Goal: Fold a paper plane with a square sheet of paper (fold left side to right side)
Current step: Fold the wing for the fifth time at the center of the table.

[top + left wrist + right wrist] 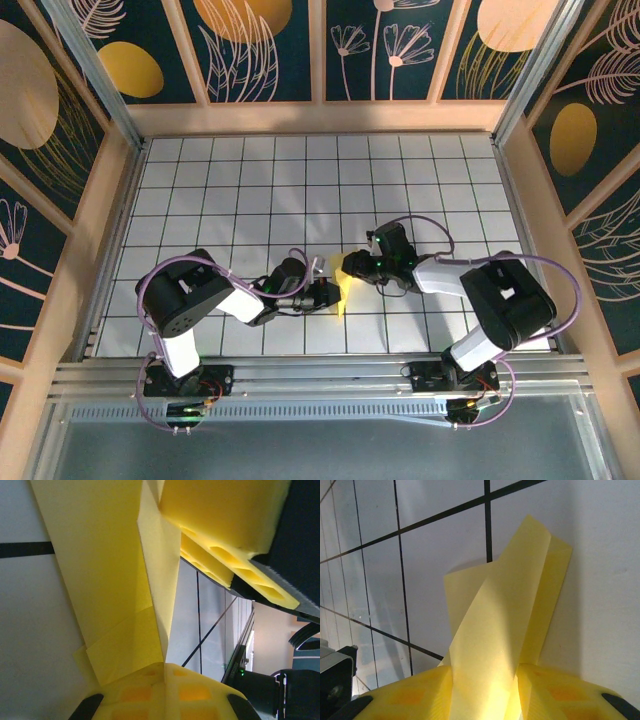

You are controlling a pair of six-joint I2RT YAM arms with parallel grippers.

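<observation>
The square sheet of paper (342, 298) is bright yellow and folded into a narrow, creased plane shape, held up off the tiled table between both arms. My left gripper (328, 293) reaches in from the left. In the left wrist view its yellow pads (165, 666) are pressed together on the paper's (100, 555) lower edge beside a standing crease. My right gripper (358, 266) comes from the right. Its pads (485, 672) stand a little apart with the folded paper (505, 605) filling the gap and touching both. One right finger (235, 565) shows beyond the raised flap.
The white grid-tiled table (300, 190) stretches behind the grippers, boxed in by wooden walls (320, 115) at the back and sides. A metal rail (320, 375) with both arm bases runs along the near edge.
</observation>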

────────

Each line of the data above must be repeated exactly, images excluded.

TASK OUTPUT:
Goal: Fold a paper plane with a square sheet of paper (fold left side to right side)
Current step: Fold the wing for the fifth time at the center of the table.

[top + left wrist + right wrist] 

You are controlling a pair of six-joint I2RT YAM arms with parallel grippers.

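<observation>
The square sheet of paper (342, 298) is bright yellow and folded into a narrow, creased plane shape, held up off the tiled table between both arms. My left gripper (328, 293) reaches in from the left. In the left wrist view its yellow pads (165, 666) are pressed together on the paper's (100, 555) lower edge beside a standing crease. My right gripper (358, 266) comes from the right. Its pads (485, 672) stand a little apart with the folded paper (505, 605) filling the gap and touching both. One right finger (235, 565) shows beyond the raised flap.
The white grid-tiled table (300, 190) stretches behind the grippers, boxed in by wooden walls (320, 115) at the back and sides. A metal rail (320, 375) with both arm bases runs along the near edge.
</observation>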

The exercise is done; no more work remains.